WHAT YOU WILL DO: After finding the line containing "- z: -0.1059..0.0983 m" below, please output that line and each following one through the line containing "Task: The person", exactly as written.
=== ENTRIES SHOWN ===
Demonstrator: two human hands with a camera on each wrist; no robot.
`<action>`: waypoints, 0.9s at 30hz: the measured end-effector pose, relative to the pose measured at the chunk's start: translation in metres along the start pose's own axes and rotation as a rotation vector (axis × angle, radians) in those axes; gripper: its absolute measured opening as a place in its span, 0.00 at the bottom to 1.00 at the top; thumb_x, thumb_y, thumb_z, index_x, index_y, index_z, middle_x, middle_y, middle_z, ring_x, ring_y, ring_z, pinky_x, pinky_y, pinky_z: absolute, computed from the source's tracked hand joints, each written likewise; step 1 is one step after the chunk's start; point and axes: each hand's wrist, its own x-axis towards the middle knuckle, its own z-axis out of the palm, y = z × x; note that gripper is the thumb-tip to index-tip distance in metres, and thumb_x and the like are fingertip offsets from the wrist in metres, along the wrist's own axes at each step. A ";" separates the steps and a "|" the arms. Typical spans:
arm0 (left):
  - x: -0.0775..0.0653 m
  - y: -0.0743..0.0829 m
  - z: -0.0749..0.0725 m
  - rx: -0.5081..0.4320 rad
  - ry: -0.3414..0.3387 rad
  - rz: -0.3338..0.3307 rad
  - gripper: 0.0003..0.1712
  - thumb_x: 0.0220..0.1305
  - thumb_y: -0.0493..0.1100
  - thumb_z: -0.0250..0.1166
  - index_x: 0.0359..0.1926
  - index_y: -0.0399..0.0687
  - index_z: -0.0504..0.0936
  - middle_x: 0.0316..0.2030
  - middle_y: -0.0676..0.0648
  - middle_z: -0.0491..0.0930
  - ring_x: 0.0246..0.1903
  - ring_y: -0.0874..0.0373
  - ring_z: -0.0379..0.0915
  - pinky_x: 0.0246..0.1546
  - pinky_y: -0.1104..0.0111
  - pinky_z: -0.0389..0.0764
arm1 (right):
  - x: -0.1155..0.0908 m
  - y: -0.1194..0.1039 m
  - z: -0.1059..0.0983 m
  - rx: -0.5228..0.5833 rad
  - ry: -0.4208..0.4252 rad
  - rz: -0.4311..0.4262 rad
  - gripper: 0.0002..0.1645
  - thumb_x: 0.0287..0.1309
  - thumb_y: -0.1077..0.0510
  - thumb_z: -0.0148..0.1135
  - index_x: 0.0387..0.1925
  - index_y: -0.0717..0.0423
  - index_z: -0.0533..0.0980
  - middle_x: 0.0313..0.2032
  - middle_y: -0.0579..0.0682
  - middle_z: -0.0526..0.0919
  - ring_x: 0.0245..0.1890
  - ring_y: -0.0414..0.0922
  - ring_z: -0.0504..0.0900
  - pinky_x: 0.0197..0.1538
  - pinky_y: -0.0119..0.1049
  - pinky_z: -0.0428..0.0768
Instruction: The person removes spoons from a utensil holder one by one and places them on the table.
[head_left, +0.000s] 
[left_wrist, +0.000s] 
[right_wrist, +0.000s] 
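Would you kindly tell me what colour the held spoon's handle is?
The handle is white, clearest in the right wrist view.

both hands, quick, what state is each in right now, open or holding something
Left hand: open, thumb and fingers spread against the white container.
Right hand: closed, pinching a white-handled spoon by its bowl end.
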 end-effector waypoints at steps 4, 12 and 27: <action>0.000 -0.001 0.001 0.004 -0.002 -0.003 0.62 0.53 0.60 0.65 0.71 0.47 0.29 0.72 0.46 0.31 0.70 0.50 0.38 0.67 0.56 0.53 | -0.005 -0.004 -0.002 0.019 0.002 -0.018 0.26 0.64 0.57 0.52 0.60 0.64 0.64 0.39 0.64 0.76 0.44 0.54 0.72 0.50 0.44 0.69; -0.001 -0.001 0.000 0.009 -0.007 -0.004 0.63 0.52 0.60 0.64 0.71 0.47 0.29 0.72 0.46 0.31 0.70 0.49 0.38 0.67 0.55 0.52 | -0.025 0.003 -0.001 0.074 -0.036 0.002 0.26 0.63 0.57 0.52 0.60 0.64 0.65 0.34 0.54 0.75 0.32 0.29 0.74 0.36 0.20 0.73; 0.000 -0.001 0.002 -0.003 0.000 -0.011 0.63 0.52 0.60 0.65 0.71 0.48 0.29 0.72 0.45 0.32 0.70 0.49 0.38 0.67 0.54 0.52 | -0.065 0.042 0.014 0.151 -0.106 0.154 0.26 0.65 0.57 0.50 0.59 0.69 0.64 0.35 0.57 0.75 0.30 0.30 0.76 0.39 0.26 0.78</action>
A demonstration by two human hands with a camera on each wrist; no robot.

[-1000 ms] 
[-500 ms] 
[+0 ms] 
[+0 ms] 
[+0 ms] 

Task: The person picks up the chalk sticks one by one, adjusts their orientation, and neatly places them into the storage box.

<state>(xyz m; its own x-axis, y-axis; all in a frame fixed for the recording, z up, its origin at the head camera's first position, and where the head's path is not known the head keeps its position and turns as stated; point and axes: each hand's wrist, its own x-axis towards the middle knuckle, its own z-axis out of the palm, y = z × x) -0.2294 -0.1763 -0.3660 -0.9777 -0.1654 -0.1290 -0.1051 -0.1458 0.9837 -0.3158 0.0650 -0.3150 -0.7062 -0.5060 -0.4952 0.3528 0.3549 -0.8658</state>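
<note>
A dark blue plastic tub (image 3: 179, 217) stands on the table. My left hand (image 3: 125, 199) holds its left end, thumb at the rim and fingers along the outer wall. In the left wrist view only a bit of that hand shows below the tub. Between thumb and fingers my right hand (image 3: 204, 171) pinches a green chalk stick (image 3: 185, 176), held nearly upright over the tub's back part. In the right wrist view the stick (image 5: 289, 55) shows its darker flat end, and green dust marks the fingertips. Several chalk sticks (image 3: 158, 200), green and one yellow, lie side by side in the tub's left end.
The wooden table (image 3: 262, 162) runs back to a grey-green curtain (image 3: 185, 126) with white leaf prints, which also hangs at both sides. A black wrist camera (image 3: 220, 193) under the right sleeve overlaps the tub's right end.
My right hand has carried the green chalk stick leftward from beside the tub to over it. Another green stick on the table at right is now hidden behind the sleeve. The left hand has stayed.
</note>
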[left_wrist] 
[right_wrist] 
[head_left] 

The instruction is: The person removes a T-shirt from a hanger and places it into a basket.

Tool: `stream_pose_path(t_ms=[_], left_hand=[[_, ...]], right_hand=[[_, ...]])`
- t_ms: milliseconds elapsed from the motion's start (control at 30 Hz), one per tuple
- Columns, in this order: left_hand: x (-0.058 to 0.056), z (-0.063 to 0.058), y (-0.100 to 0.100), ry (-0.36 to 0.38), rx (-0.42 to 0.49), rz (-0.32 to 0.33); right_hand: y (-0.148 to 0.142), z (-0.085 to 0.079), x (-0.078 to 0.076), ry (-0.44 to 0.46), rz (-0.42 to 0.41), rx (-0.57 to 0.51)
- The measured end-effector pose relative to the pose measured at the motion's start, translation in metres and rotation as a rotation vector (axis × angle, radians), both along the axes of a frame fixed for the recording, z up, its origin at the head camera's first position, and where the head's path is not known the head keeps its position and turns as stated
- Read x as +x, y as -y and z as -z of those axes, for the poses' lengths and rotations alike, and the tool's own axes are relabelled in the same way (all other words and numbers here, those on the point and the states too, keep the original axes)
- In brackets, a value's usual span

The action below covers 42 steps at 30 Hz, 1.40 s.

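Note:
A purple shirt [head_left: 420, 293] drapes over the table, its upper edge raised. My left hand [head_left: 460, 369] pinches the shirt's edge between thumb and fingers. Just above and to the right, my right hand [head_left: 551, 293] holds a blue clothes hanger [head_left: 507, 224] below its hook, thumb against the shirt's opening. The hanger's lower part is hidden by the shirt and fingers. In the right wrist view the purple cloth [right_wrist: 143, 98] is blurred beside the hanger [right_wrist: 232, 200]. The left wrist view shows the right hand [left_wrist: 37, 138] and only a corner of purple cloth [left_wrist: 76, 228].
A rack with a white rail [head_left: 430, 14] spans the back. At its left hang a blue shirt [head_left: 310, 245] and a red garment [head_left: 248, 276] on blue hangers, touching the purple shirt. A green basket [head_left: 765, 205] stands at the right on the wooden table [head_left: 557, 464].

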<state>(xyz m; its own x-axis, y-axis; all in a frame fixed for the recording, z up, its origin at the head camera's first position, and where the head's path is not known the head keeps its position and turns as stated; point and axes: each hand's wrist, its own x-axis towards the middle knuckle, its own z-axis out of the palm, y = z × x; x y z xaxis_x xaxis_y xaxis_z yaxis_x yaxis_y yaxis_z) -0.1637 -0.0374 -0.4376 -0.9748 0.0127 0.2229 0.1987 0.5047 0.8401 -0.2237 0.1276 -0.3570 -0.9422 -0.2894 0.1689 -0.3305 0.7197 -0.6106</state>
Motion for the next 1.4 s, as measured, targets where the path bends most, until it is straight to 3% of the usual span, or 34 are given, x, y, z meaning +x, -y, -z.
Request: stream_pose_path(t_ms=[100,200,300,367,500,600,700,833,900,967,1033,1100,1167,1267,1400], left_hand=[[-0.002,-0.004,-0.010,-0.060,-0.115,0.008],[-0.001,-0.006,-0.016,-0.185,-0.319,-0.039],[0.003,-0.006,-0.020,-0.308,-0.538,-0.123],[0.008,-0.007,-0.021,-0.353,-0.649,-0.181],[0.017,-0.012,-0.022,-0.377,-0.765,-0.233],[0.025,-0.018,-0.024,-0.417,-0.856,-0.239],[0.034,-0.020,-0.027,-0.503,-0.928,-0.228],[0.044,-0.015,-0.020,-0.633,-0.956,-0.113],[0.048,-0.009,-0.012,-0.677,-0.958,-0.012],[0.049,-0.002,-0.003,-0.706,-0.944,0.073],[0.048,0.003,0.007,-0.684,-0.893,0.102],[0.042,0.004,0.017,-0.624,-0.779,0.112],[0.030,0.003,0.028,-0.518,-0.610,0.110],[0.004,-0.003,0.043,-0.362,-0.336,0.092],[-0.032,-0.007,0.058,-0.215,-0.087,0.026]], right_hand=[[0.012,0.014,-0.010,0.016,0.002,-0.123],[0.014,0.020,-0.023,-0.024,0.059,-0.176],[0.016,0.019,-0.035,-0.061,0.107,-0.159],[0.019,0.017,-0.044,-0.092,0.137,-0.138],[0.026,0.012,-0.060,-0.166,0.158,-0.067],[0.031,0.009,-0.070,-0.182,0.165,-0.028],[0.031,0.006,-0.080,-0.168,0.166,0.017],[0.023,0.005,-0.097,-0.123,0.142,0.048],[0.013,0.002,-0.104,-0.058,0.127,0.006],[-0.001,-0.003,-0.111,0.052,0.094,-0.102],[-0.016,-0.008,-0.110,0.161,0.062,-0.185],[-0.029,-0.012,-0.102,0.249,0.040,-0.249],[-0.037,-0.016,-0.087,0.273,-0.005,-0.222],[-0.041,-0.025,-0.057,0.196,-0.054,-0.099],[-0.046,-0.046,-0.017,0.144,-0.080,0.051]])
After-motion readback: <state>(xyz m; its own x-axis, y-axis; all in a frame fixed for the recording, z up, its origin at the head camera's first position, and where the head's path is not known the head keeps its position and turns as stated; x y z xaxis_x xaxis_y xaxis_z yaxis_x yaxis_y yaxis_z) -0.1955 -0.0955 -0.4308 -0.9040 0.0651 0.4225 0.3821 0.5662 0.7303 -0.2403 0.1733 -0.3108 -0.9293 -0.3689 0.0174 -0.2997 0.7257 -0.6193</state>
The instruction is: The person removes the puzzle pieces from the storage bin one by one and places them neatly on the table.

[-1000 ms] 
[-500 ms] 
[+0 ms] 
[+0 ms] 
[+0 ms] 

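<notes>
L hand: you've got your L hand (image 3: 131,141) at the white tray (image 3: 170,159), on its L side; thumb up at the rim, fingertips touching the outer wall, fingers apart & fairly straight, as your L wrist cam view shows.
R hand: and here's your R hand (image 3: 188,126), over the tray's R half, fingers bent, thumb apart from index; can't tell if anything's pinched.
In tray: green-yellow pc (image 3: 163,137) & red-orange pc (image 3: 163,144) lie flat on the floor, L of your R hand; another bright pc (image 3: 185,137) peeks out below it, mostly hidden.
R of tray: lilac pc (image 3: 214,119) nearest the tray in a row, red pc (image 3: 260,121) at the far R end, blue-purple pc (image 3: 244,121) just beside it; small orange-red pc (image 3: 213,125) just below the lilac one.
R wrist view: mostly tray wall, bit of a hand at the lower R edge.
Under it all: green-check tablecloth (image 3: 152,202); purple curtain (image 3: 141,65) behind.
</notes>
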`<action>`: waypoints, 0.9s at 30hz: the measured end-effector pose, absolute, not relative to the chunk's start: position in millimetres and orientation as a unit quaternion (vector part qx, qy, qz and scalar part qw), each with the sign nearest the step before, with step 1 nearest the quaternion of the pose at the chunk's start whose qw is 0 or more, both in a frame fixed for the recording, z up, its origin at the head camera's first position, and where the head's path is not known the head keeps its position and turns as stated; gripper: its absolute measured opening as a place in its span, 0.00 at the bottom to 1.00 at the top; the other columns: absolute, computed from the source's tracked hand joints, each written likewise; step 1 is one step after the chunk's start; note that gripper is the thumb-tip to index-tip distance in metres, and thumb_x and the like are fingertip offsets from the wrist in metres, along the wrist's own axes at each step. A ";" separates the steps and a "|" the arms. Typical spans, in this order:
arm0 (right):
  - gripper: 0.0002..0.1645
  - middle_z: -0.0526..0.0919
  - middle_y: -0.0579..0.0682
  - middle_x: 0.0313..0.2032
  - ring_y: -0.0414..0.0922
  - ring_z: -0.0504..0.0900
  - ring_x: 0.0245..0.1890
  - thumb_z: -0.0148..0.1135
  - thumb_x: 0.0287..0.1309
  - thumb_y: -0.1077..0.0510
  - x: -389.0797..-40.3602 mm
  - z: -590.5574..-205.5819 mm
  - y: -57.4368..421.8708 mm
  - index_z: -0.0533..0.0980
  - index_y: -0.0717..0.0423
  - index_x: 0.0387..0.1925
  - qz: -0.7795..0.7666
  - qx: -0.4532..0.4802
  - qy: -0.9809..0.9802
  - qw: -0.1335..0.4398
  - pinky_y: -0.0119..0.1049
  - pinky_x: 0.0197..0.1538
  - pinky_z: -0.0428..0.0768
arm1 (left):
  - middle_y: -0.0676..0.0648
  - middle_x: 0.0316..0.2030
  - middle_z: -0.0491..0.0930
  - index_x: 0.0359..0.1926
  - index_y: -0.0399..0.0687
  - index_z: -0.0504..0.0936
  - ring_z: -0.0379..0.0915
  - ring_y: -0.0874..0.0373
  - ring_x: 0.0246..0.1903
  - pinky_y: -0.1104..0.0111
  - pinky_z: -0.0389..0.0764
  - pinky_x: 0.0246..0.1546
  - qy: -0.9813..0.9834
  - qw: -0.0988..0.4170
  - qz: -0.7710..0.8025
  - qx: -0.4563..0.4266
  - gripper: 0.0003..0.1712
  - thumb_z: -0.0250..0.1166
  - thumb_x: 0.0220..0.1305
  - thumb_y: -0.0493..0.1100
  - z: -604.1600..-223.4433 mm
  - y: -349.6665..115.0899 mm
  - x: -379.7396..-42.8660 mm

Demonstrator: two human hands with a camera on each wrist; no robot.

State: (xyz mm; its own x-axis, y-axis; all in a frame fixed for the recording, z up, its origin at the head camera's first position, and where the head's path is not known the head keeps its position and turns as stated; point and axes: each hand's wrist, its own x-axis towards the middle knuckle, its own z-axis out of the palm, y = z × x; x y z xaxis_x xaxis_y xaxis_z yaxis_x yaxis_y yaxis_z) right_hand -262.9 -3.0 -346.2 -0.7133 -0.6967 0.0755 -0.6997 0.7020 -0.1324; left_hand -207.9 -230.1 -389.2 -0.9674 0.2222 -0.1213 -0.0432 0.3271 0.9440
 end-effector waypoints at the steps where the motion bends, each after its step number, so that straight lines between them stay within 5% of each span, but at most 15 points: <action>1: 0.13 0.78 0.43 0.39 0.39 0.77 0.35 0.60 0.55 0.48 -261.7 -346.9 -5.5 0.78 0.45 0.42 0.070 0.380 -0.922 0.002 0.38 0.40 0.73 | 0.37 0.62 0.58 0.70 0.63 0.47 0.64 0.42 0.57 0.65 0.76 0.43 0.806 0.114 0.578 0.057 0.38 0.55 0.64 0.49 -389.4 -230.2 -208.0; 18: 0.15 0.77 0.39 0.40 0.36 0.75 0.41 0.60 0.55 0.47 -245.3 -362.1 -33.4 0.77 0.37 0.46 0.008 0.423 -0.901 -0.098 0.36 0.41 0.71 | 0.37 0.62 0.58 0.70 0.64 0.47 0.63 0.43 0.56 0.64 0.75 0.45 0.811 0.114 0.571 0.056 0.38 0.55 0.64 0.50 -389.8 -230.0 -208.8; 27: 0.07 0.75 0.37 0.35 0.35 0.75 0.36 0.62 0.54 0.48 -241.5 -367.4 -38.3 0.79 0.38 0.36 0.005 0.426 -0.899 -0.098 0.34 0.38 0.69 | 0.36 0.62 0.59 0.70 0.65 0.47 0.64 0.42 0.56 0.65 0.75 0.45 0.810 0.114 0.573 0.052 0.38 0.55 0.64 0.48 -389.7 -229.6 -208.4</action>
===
RESPONSE TO THIS TASK:
  - z: -0.1059..0.0983 m
  - rx: -0.5228..0.5833 rad
  - ry: -0.4208..0.4252 rad
  - rz: -0.4311..0.4262 rad
  - gripper: 0.0002..0.1645
  - thumb_x: 0.0287..0.1309
  - thumb_y: -0.1077..0.0510
  - thumb_z: -0.0148..0.1135
  - index_x: 0.0387..0.1925
  - index_y: -0.0717..0.0423
  - index_z: -0.0533..0.0980
  - middle_x: 0.0313..0.2032
  - middle_y: -0.0579..0.0682
  - middle_z: -0.0526..0.0919
  - ring_x: 0.0245..0.1890
  - ring_y: -0.0414..0.0922
  - ring_z: -0.0504..0.0900
  - pinky_x: 0.0197..0.1538
  - pinky_y: -0.0119..0.1049
  - pinky_z: -0.0428..0.0768
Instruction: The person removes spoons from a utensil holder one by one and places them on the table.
[head_left, +0.000s] 
[left_wrist, +0.000s] 
[right_wrist, +0.000s] 
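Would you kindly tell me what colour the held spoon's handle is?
The handle is white, clearest in the right wrist view.

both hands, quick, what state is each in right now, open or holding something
Left hand: open, thumb and fingers spread against the white container.
Right hand: closed, pinching a white-handled spoon by its bowl end.
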 end-effector waypoints at steps 4, 12 and 27: <action>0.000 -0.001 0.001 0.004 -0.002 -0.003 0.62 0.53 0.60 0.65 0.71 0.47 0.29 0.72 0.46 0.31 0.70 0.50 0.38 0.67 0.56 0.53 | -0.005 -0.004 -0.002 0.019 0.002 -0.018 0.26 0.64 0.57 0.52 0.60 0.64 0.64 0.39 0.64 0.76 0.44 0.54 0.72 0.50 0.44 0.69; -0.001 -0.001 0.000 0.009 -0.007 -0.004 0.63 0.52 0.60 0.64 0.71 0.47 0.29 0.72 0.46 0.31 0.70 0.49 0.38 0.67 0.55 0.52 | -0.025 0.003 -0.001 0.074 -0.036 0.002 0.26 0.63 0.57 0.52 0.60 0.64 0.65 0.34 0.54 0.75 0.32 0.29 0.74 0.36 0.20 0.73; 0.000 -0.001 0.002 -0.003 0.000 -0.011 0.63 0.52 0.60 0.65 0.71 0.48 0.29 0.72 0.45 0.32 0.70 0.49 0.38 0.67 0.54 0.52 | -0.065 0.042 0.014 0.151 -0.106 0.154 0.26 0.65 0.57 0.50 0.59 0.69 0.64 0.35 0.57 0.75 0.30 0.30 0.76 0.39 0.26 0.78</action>
A demonstration by two human hands with a camera on each wrist; no robot.

[-1000 ms] 
[-500 ms] 
[+0 ms] 
[+0 ms] 
[+0 ms] 

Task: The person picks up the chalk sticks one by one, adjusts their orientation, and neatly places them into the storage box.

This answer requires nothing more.